## Task item
Retype all of the data shown below, keeping every character the same.

## Data supplied
• • •

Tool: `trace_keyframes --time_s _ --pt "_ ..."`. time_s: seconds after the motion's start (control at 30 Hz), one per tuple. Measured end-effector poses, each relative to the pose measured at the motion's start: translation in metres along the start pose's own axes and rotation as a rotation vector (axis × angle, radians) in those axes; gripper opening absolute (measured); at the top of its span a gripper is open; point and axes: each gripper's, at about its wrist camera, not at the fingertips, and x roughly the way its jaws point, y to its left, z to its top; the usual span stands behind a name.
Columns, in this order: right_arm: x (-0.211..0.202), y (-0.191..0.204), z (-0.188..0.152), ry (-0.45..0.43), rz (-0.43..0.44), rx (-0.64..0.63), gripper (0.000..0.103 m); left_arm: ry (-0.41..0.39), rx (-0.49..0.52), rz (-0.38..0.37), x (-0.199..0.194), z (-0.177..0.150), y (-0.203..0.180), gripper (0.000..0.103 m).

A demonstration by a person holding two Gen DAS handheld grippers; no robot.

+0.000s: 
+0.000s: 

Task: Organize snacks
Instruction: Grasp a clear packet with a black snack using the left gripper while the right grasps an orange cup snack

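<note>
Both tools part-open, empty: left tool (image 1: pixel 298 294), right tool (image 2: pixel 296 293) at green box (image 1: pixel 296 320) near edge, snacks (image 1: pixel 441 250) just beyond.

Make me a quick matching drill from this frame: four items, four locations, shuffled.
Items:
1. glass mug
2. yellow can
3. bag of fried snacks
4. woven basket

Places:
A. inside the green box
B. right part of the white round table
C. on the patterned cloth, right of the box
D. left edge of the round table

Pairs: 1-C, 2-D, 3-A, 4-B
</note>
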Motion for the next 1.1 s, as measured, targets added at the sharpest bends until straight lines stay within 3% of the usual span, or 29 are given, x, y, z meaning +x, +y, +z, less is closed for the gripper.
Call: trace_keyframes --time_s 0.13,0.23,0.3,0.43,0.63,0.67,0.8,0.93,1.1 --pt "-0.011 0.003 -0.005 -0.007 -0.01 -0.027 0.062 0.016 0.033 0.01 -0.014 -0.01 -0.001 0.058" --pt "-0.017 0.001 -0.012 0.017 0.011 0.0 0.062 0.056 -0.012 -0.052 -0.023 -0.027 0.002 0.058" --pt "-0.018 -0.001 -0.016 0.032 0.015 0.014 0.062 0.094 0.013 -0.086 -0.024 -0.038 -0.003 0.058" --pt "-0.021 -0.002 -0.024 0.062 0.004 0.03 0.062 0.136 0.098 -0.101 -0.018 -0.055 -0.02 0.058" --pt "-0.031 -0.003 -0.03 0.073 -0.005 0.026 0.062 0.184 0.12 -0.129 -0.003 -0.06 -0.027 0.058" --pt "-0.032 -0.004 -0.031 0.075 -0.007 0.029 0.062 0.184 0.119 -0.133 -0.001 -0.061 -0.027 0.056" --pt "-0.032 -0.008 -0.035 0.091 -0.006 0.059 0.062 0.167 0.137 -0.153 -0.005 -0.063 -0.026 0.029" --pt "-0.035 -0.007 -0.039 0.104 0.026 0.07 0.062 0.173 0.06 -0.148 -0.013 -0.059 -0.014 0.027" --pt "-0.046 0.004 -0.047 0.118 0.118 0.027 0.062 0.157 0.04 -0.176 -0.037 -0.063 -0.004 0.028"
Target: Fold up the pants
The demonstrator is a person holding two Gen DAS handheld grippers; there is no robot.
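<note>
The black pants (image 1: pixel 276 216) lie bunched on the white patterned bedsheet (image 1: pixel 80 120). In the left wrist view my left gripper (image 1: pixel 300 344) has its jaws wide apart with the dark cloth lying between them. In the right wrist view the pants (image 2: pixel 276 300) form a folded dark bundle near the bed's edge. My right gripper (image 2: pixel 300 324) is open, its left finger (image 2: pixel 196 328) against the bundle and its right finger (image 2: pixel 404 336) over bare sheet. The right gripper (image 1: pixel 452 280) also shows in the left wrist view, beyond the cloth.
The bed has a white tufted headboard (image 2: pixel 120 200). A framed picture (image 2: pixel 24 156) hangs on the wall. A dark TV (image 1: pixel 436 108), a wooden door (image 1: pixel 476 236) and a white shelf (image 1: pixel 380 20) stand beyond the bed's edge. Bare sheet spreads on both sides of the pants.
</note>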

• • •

## Output of the exercise
Tool: `trace_keyframes --time_s _ --pt "_ ..."`. time_s: seconds after the motion's start (control at 30 Hz), one per tuple. Measured end-effector poses, each relative to the pose measured at the motion's start: translation in metres along the start pose's own axes and rotation as a rotation vector (axis × angle, radians) in those axes; gripper opening absolute (measured); at the top of its span a gripper is open; point and axes: each gripper's, at about its wrist camera, not at the fingertips, and x roughly the way its jaws point, y to its left, z to its top; the usual span stands behind a name.
Columns, in this order: right_arm: x (-0.211..0.202), y (-0.191..0.204), z (-0.188..0.152), ry (-0.45..0.43), rz (-0.43..0.44), rx (-0.64..0.63), gripper (0.000..0.103 m); left_arm: ry (-0.41..0.39), rx (-0.49..0.52), rz (-0.38..0.37), x (-0.199..0.194), z (-0.177..0.150), y (-0.203..0.180), gripper (0.000..0.103 m).

A demonstration by a person holding two Gen DAS handheld grippers; no robot.

+0.000s: 
+0.000s: 

Task: Organize snacks
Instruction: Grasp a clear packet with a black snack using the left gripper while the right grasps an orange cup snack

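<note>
Both tools part-open, empty: left tool (image 1: pixel 298 294), right tool (image 2: pixel 296 293) at green box (image 1: pixel 296 320) near edge, snacks (image 1: pixel 441 250) just beyond.

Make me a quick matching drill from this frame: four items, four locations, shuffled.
Items:
1. glass mug
2. yellow can
3. bag of fried snacks
4. woven basket

Places:
A. inside the green box
B. right part of the white round table
C. on the patterned cloth, right of the box
D. left edge of the round table

Pairs: 1-C, 2-D, 3-A, 4-B
</note>
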Motion for the next 1.1 s, as measured, targets added at the sharpest bends until straight lines stay within 3% of the usual span, or 29 are given, x, y, z meaning +x, +y, +z, less is closed for the gripper.
Call: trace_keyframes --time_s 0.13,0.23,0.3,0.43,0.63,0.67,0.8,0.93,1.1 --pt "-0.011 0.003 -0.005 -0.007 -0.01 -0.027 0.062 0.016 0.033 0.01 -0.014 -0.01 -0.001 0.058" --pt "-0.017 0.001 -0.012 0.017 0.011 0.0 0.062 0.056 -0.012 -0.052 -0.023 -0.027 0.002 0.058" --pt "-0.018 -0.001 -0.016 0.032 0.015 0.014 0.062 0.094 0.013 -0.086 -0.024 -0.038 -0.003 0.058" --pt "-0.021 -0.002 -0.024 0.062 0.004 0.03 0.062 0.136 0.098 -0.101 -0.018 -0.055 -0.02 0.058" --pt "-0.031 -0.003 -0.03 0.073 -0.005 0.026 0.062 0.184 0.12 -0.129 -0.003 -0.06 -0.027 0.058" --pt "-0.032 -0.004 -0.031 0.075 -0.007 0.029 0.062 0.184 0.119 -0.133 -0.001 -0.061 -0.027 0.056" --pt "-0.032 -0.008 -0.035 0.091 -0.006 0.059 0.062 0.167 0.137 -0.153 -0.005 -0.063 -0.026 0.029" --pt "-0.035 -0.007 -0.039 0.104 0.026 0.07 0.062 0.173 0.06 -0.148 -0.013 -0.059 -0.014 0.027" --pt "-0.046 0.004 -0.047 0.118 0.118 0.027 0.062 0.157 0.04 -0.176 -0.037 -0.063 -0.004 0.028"
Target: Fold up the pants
The demonstrator is a person holding two Gen DAS handheld grippers; there is no robot.
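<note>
The black pants (image 1: pixel 276 216) lie bunched on the white patterned bedsheet (image 1: pixel 80 120). In the left wrist view my left gripper (image 1: pixel 300 344) has its jaws wide apart with the dark cloth lying between them. In the right wrist view the pants (image 2: pixel 276 300) form a folded dark bundle near the bed's edge. My right gripper (image 2: pixel 300 324) is open, its left finger (image 2: pixel 196 328) against the bundle and its right finger (image 2: pixel 404 336) over bare sheet. The right gripper (image 1: pixel 452 280) also shows in the left wrist view, beyond the cloth.
The bed has a white tufted headboard (image 2: pixel 120 200). A framed picture (image 2: pixel 24 156) hangs on the wall. A dark TV (image 1: pixel 436 108), a wooden door (image 1: pixel 476 236) and a white shelf (image 1: pixel 380 20) stand beyond the bed's edge. Bare sheet spreads on both sides of the pants.
</note>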

The response to the exercise is complete.